Вечерня завершилась. Монахи, кланяясь, потекли из храма. За окнами снова разливался дождь, колотил по лужам.
– Брат келарь! – игумен Феодосий окликнул одного из чернецов. – Скажи-ка на поварне, пусть приготовят трапезу для князя и его людей.
– Видишь, князь, – обратился он к Изяславу, – как раздождилось. Будто нарочно закрылся тебе путь из обители.
– А я и не хочу еще уезжать, Феодосий. – Князь сел на прежнее место. – Хорошо мне тут у тебя.
– Но мысли твои далеко отсюда, – усмехнулся игумен, садясь поблизости. – Хотел я, князь, рассказать тебе кое-что. Уж не гневайся на меня, убогого. На днях пришел из монастырского села Мокшани чернец Григорий, коего я поставил там управлять. Поведал он мне со страхом и печалью вот о чем. В село прибрела невесть откуда шайка лядских кметей. Стали они творить насилие и разбой среди белого дня. Сводили с дворов скотину, сдирали с женок серебряные украшения. Прочее непотребство совершали. К ночи же явились твои дружинные люди, князь. Пятеро их было. Ляхи к тому времени напробовались браги да меду, спали как убитые и сторожу не выставили. Твои кмети их сонных и перебили. Сельские, прознав о том, кинулись вытряхивать лядские тороки, забирать назад свое добро. А мертвых затащили в старый амбар и сожгли.
Феодосий замолчал.
– Для чего ты мне рассказал это, отче? – спросил Изяслав.
– Для чего? – задумался игумен, видя его спокойствие. – Да, пожалуй, ни для чего. Не ты ли, князь, повелел так поступать с ними?
– А хоть бы и я. Дак что с того?
– В другой раз не зови ляхов, князь, – кротко попросил Феодосий.
– В какой еще другой раз?!! – Изяслав подскочил на лавке, воззрившись на монаха. – Ополоумел ты, игумен, что грозишь мне? Либо знаешь то, что мне не ведомо? Говори, ну!
– Не знаю ничего, князь, – тихо вымолвил настоятель. – Ополоумел, верно. А все ж послушай меня, грешного, не зови больше ляхов на Русь. Беды от них много будет земле русской.
Снова в тиши храма проскрипела дверь. Перед Феодосием предстал ключник, виновато тупясь в пол.
– Отче, нету у нас меда для князя и людей его. Все бочонки пустые.
– Нисколько нету?
– Нисколько.
– Да нет, брат Анастас, ты, верно, недосмотрел, – мягко укорил его игумен. – Пойди погляди, вдруг да осталось сколько-нибудь.

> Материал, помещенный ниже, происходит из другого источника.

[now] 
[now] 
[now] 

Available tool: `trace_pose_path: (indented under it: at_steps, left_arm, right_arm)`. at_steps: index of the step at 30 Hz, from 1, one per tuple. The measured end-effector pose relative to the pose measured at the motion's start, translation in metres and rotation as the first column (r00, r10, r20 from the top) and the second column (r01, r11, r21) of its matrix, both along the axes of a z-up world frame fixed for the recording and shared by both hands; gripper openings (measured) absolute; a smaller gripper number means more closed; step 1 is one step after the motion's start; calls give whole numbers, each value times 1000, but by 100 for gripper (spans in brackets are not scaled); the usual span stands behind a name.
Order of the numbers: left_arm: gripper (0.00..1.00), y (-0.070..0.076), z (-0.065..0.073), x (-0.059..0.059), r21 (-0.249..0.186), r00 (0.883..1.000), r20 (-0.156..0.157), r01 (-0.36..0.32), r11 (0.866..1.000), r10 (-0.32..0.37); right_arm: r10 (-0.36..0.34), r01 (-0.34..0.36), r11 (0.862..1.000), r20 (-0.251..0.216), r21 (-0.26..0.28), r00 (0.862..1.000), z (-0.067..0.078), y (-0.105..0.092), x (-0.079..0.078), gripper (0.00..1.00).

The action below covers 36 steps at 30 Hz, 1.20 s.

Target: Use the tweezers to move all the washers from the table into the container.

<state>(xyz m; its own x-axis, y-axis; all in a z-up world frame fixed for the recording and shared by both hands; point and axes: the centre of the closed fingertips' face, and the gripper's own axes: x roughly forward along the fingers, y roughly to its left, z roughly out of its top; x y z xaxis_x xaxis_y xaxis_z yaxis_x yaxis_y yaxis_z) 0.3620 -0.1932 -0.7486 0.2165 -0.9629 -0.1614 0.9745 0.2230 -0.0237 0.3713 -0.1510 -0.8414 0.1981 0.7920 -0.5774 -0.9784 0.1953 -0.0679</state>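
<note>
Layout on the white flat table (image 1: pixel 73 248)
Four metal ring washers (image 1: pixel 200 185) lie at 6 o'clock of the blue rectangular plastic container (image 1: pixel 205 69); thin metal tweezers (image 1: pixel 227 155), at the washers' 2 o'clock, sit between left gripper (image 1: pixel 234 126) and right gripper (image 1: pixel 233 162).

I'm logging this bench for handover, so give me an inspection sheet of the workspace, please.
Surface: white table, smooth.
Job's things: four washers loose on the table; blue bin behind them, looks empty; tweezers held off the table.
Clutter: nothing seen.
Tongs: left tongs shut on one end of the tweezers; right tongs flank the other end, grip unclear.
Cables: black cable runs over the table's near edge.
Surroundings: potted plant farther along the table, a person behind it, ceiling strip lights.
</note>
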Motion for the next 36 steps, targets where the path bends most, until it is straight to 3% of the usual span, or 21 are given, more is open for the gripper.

Ключник тряхнул большой кудлатой головой.
– Только по молитве твоей, отче, еще раз посмотрю. А так и ходить нечего, ни капли не осталось.
Феодосий встал, взял в руку посох.
– По слову моему и во имя Господа ступай, брат Анастас, найди мед и подавай его на стол, сколько нужно будет князю и его слугам. И братии подай, пускай порадуются.
Ключник поклонился и ушел.
– Найдет? – весело спросил князь.
– А то как же, – улыбнулся Феодосий. – Ради тебя, князь, благословит его Бог. Погрядем и мы с тобой не спеша до трапезной.
Накинув на головы клобуки, они вышли из храма и побрели между луж к низкому бревенчатому срубу под плоской кровлей.
– Скажи-ка мне, отче, – вспомнил Изяслав, – не знал ли ты чернеца, который был некогда в плену в ляшской земле, немало пострадал там и был насильно оскоплен? Без малого лет сорок назад он, должно быть, вернулся на Русь, если до того не помер.
– Я не знал его, князь, – подумав, сказал Феодосий. – Но учитель мой блаженный Антоний знал этого праведного мужа. Его имя было Моисей Угрин. Он давно умер и погребен в наших пещерах.
– Не родня ли он тому Угрину, – изумился Изяслав, – по имени Георгий, который закрыл собой от убийц моего сродника святого князя Бориса?
– Он брат его, сумевший тогда же бежать от губителей. Он-то и поведал всем о смерти князя и коварстве Святополка Окаянного.
– Надо же, сколь тесен мир, Феодосий!
Стол для князя был накрыт посреди убогой, хотя и обширной, с земляным полом трапезной. Монахи, наскоро вкусив пищу, расходились. Изяславовы гриди расселись по скамьям и усмешливо озирались. Перед ними были выставлены горшки с рыбной похлебкой, просяной и чечевичной кашей, блюдо с хлебными лепешками, братины с киселем и медом. Князь поместился во главе стола и подле усадил игумена.